There is a rich history of London novels, and Forna draws on a lot of techniques that were first introduced by great writers like Dickens and Woolf, particularly the almost cinematographic sweep that plunges us from one mind or life into another. My favourite of these is when she tracks the movements of foxes. One of Jean’s study cohort is fed by a kitchen porter at the Savoy Hotel, who plays a part later in finding Tano; the leftovers that fox consumes originated in a meal which, Forna says in passing, now resides largely in the belly of a hedge fund manager, currently in a taxi heading west. It’s a nice sharp swoop, in and out, and it perfectly captures those interconnections that I mention above, and how, in a large city, it’s easy not to know those connections exist. The characters are also drawn with skill and compassion: Jean is like an older version of Rachel, the protagonist of The Wolf Border, in her passionate dedication and her bemusement at negative reactions to wildlife. Attila is one of the most embodied characters I’ve ever read: as a Guardian review says, we’re always aware of his size and height, the space he takes up, his love of dancing. The network of street sweepers and hotel doormen that the pair mobilise to spot foxes, and to find Tano, are given names and histories and tics. They feel like real people, reticent and flawed as real people sometimes are.

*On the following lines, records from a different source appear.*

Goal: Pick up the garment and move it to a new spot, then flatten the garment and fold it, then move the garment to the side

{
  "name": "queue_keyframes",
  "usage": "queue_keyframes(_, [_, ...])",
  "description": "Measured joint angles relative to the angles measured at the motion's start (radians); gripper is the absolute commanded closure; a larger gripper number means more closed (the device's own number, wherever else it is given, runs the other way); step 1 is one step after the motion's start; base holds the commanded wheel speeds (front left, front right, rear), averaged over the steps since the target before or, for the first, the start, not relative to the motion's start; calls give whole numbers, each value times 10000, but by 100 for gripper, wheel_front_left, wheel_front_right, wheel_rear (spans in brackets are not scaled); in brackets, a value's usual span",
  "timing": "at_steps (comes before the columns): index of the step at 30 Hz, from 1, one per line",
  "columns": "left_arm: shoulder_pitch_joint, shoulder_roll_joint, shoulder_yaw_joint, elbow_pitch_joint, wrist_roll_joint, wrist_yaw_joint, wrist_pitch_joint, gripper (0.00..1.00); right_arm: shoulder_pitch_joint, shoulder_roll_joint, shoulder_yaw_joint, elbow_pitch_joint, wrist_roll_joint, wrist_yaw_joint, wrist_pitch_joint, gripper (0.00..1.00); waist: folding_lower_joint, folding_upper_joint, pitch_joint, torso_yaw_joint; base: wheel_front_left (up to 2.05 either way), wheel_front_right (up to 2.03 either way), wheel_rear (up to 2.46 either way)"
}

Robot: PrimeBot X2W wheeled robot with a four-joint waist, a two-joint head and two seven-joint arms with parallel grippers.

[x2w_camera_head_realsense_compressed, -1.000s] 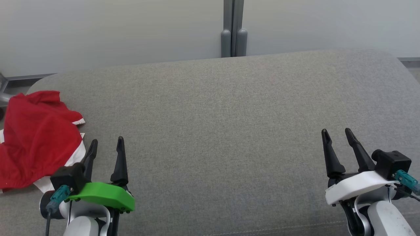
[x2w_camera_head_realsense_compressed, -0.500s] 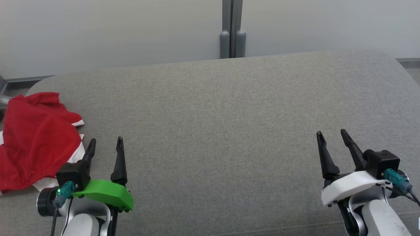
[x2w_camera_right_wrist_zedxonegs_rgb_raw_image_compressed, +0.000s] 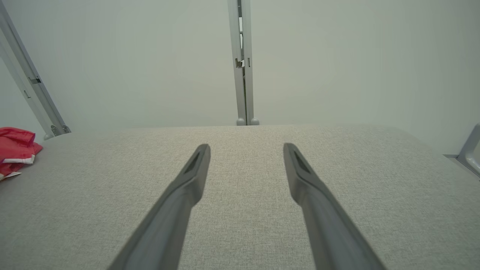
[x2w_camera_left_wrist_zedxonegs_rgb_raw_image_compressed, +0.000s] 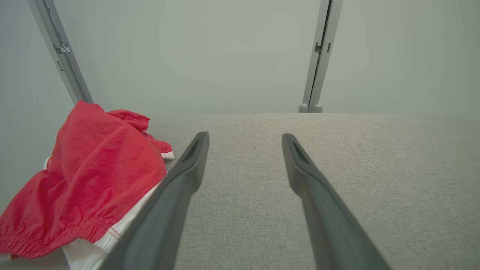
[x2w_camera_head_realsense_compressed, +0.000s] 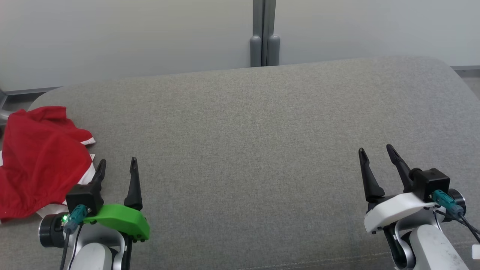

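While left end effector, right end effector gape empty — garment heaped just beside left one.

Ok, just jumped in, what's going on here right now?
Nothing is being handled yet. The red garment lies crumpled at the left end of the grey cushion, with white trim showing at its edge. The left gripper is open right beside it. The right gripper is open over bare fabric on the right side. The pick-up has not yet begun.
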Motion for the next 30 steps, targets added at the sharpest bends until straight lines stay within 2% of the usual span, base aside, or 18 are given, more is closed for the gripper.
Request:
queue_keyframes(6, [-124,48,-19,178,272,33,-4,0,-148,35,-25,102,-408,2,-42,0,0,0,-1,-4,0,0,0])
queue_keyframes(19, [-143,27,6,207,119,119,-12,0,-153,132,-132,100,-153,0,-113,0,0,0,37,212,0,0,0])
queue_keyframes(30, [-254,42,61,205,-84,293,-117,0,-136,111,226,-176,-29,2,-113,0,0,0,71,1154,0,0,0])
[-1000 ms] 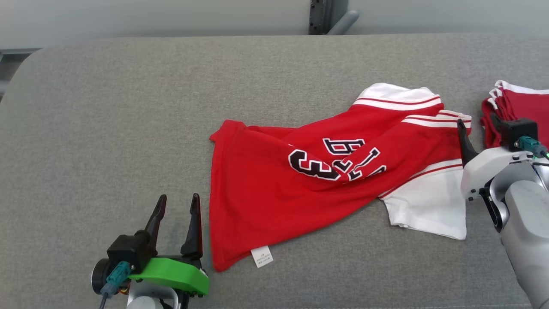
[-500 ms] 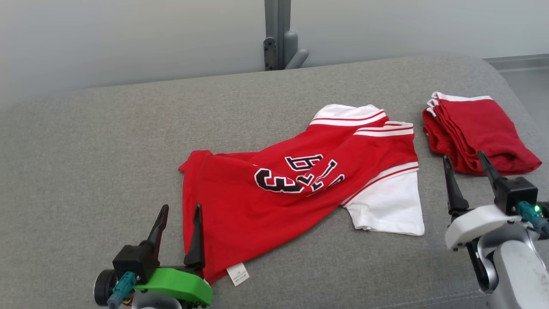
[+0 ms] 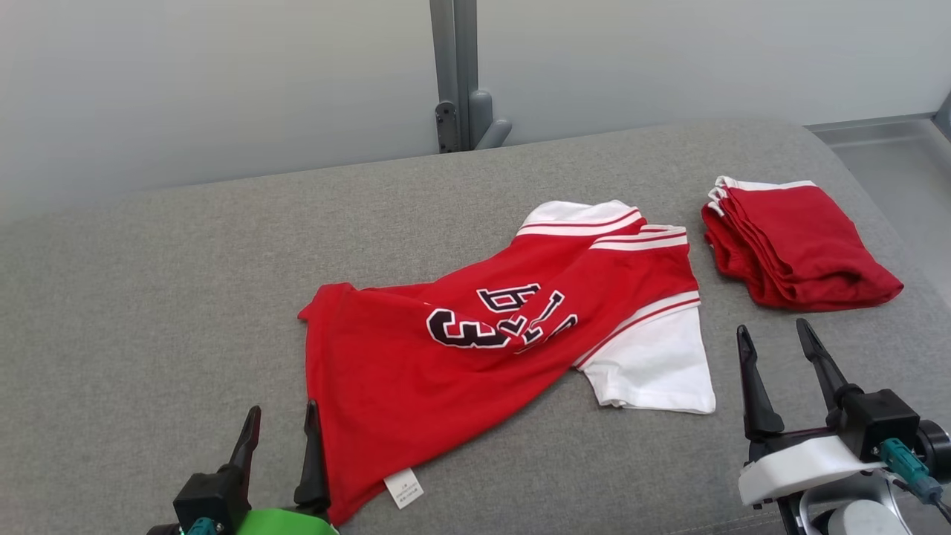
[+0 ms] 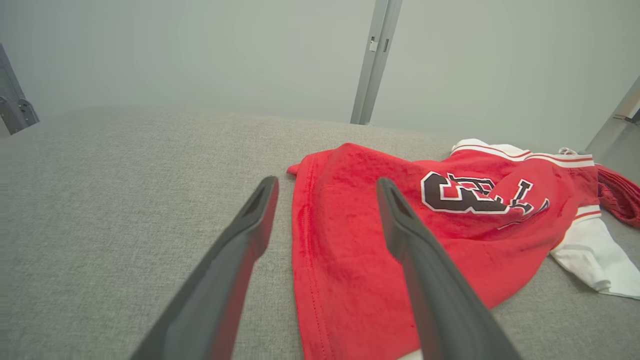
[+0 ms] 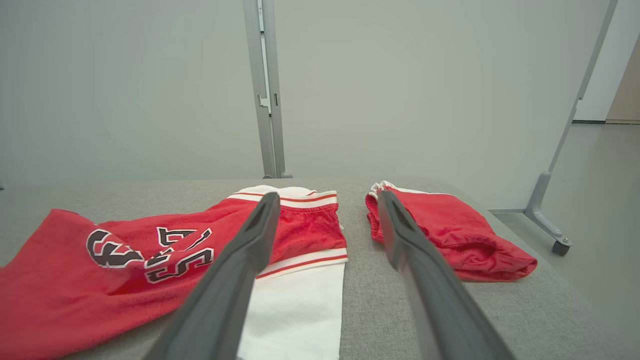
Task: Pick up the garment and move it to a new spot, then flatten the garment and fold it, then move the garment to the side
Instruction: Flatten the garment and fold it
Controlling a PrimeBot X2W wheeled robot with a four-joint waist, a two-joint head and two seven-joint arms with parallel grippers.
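- A grey fabric-covered bench (image 3: 148, 282) is carrying two things.
- A red and white garment (image 3: 416, 379) is lying rumpled near its middle.
- A folded red pile (image 3: 799, 245) is sitting near the garment, toward the bench's right end, not touching it.

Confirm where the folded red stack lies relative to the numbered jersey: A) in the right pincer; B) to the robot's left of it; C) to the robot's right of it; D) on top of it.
C: the folded red stack lies on the grey cushion right of the jersey, a strip of cushion between them.
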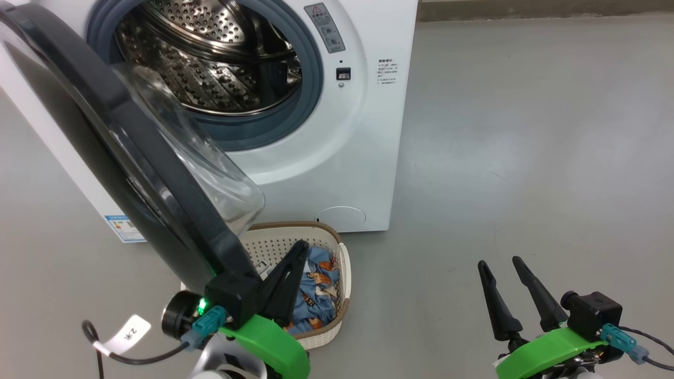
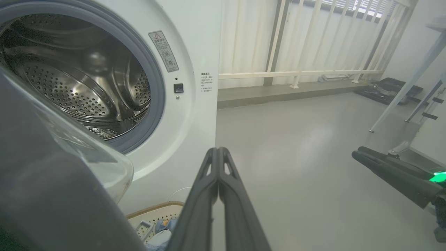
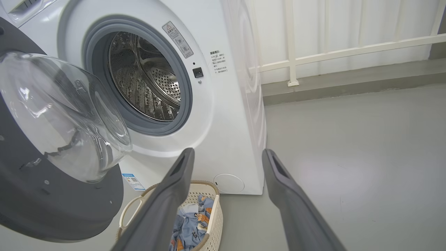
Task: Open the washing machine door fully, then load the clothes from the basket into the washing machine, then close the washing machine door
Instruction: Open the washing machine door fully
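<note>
- At lower centre of the head view, the left gripper [image 1: 301,248] has its fingers pressed together on nothing, just above the basket [image 1: 274,245]; at lower right, the right gripper [image 1: 499,262] stands spread wide, empty.
- Clothes [image 1: 318,287] lie in the basket, which the door [image 1: 131,158] overhangs; reaching in could knock its rim or swing it shut.
- Washing machine [image 1: 358,158]: the print on the warning sticker [image 1: 325,26] and blue label [image 1: 124,227] is unreadable; the cable tag [image 1: 129,331] seems to read "2米".
</note>
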Robot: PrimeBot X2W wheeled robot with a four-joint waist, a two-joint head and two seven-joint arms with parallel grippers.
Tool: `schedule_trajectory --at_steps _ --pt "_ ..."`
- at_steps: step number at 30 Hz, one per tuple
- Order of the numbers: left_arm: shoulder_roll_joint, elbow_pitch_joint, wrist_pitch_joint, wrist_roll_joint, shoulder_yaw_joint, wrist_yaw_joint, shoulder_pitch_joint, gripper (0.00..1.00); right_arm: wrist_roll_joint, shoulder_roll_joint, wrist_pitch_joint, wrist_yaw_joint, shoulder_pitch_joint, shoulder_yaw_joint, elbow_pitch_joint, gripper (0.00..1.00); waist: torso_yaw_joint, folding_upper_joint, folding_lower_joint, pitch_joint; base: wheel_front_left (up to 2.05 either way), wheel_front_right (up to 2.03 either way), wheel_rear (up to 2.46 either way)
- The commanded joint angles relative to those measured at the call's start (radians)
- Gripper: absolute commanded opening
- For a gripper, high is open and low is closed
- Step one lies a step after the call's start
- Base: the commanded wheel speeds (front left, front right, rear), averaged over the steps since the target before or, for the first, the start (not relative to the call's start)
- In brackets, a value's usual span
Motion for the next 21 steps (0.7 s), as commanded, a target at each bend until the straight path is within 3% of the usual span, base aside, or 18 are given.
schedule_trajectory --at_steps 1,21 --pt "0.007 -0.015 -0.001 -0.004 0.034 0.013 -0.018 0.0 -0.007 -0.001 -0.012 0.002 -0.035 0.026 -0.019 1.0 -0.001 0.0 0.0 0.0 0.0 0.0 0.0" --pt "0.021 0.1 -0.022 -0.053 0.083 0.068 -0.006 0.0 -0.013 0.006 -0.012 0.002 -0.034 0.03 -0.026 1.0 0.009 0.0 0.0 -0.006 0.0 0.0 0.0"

My only real complaint is the number of comma splices in my proof copy; there are dozens per page. Hopefully Forna’s proofreader is a bigger fan of the semicolon and the full stop. Other than that, Happiness is a brilliant spring read: colourful, detailed, hopeful, a breath of fresh air. (It also makes a good corollary to The Overstory.)
Thoughts on this week’s reading: A longer commute means more time to get through books! I’m finally working my way through spring proofs, and a recent spate of three-star reads is receding into the distance. Hooray.